> [WORK TASK]:
Tell me how many lines in the data include "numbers", and keep the reply to that number.

Collected data
....

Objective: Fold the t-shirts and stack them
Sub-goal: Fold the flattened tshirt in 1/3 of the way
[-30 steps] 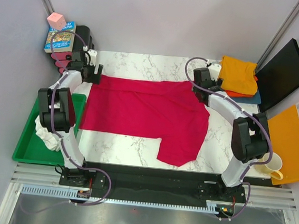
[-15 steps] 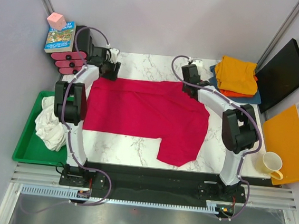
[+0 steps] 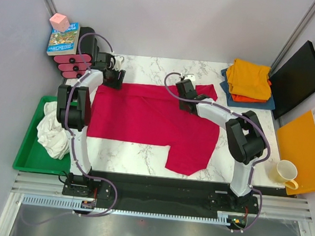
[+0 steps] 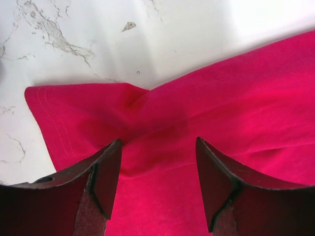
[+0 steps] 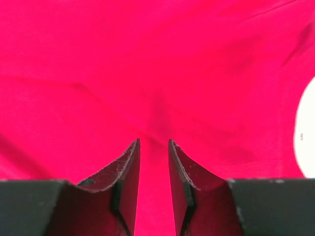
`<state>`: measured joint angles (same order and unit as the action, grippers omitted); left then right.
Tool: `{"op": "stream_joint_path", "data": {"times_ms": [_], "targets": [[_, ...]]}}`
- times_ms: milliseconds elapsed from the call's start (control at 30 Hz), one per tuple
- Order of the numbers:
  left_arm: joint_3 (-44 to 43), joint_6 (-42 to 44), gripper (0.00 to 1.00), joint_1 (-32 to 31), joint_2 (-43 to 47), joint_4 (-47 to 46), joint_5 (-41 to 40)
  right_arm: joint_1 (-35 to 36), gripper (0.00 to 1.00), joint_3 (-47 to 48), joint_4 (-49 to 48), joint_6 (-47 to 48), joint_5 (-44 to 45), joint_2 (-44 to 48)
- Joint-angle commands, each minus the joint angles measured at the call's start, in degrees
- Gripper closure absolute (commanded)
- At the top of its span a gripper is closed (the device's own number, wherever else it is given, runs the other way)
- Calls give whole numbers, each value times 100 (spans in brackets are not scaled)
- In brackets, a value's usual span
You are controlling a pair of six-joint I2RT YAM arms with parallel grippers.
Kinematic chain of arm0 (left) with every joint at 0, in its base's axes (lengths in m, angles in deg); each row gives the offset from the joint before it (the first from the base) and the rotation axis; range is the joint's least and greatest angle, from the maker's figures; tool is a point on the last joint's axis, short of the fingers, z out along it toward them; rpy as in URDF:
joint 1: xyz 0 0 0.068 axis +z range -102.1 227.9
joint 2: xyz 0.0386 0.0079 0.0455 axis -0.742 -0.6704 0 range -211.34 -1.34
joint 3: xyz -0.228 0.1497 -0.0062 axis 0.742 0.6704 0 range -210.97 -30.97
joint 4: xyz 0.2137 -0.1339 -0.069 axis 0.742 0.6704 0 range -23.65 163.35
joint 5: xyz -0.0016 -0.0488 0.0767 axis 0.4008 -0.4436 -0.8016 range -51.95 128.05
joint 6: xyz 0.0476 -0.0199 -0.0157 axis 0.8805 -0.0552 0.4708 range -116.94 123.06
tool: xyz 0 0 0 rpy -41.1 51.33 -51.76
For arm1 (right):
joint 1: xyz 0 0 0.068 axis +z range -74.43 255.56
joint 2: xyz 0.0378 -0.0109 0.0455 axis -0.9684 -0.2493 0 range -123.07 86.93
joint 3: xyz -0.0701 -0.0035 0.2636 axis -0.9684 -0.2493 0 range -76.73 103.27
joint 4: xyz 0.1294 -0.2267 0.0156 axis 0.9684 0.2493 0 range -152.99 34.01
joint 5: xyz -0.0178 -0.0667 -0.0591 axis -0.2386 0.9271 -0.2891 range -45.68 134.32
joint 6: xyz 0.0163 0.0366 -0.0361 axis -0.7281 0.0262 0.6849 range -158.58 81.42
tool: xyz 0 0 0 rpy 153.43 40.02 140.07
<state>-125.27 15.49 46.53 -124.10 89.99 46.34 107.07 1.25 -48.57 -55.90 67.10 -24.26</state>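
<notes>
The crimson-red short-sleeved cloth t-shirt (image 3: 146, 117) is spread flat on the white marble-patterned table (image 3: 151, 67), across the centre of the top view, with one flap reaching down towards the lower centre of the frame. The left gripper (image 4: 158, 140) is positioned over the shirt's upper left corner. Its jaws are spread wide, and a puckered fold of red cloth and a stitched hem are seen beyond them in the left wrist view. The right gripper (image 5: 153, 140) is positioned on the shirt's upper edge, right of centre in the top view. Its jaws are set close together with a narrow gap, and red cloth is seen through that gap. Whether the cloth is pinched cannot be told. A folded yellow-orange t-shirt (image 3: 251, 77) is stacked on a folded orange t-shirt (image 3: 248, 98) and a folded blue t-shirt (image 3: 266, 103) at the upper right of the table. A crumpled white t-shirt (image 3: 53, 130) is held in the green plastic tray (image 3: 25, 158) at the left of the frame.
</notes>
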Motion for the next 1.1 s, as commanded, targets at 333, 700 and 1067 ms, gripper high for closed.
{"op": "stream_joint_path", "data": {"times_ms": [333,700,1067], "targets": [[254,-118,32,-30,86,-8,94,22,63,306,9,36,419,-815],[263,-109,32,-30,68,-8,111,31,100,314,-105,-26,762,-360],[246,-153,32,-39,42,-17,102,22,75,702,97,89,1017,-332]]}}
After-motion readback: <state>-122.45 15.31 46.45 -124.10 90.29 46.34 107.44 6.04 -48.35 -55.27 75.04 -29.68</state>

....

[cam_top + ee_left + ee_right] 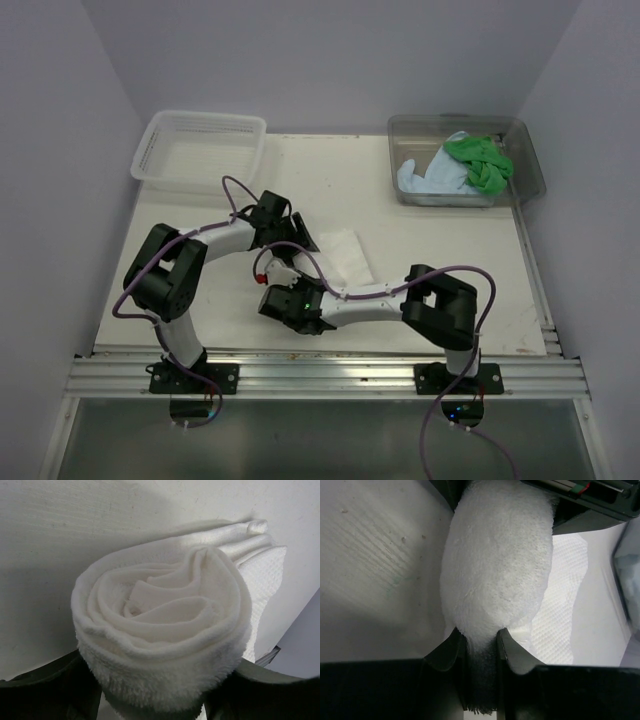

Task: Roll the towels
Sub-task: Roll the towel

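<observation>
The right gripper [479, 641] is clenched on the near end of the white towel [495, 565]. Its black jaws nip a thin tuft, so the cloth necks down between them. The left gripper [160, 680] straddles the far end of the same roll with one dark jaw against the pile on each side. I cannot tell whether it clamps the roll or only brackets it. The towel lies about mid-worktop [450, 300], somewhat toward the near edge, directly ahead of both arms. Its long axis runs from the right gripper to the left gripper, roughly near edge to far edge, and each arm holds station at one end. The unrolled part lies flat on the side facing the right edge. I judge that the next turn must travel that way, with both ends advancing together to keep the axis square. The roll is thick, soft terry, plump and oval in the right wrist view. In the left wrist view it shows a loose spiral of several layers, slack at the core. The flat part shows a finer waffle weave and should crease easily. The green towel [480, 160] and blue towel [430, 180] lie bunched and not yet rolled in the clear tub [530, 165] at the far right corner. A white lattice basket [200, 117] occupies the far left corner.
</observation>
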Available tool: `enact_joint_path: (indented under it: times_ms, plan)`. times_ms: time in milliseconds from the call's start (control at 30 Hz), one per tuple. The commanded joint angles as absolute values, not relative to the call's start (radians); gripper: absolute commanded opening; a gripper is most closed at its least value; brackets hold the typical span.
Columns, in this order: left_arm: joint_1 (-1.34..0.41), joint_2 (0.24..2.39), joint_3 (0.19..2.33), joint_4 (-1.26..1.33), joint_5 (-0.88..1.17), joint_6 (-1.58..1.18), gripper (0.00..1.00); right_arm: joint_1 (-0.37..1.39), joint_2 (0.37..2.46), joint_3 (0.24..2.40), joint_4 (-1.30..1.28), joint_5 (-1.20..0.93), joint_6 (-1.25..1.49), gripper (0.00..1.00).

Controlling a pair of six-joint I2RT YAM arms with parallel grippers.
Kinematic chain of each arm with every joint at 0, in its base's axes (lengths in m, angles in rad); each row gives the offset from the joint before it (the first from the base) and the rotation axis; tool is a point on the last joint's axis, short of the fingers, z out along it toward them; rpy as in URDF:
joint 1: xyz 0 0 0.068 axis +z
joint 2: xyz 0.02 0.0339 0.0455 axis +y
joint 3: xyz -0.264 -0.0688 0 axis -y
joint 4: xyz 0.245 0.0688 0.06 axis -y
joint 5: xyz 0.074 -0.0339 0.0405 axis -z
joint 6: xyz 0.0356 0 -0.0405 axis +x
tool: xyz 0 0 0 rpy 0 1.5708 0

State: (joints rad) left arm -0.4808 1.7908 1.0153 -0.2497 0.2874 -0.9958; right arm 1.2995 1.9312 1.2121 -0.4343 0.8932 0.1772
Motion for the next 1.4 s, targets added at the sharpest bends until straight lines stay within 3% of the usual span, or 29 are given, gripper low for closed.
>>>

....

> [COMPLETED EXERCISE]:
2